# YOUR INSTRUCTIONS
Nothing except the pictures should be left out when you reproduce the listing exactly.

# PROVIDED DATA
######

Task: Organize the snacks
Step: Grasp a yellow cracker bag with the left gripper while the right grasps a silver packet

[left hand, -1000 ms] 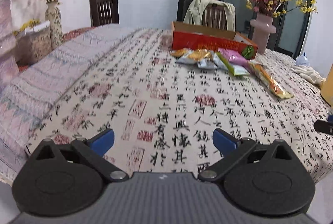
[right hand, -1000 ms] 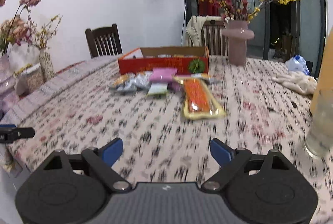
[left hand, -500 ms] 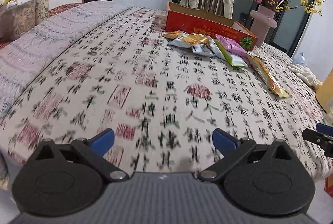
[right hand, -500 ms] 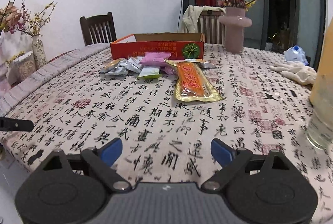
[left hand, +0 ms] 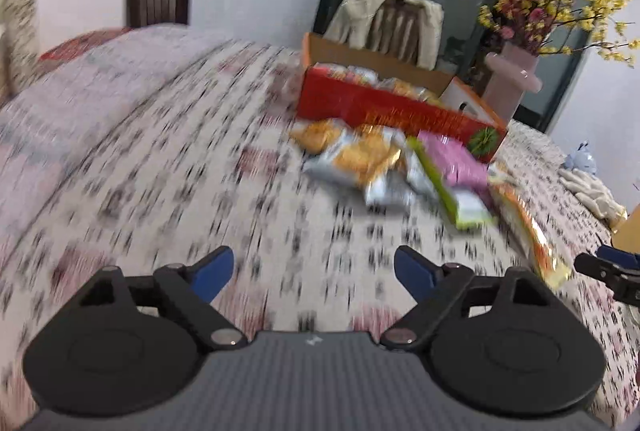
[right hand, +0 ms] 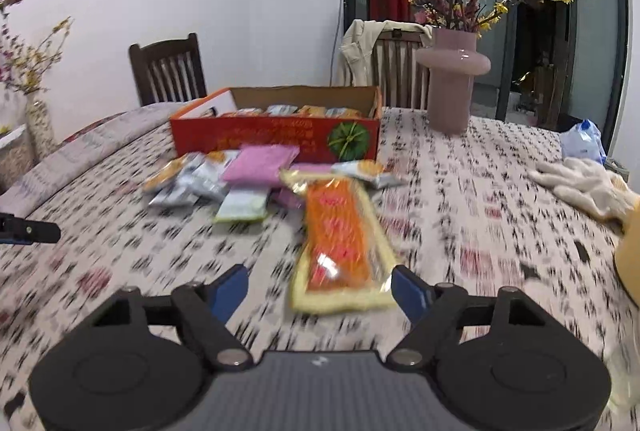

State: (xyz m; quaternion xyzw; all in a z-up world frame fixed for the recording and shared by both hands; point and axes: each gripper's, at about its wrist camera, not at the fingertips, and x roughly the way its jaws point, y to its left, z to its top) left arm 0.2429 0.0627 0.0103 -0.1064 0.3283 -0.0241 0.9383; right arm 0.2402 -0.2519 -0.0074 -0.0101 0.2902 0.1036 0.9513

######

# ANSWER SPACE
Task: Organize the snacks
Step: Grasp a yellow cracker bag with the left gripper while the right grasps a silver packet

[left hand, -1000 ms] 
[right hand, -1000 ms] 
[left hand, -500 ms] 
[right hand, -500 ms] 
[left hand, +0 ms] 
[right hand, +0 ms] 

State: (xyz m; quaternion xyzw; all in a z-up world frame fixed for the recording and shared by both hands; point and axes: each gripper's, at about its wrist camera, not at the fingertips, and x roughly the way its jaws point, y to its left, z to its top) left arm 0.2429 0.0627 0.0103 -0.1064 0.3283 -0.0241 0.9383; right arm 0.2402 -0.2519 -0.0074 -0.0101 0.2902 0.1036 0.9513

This finishes the response to the exercise.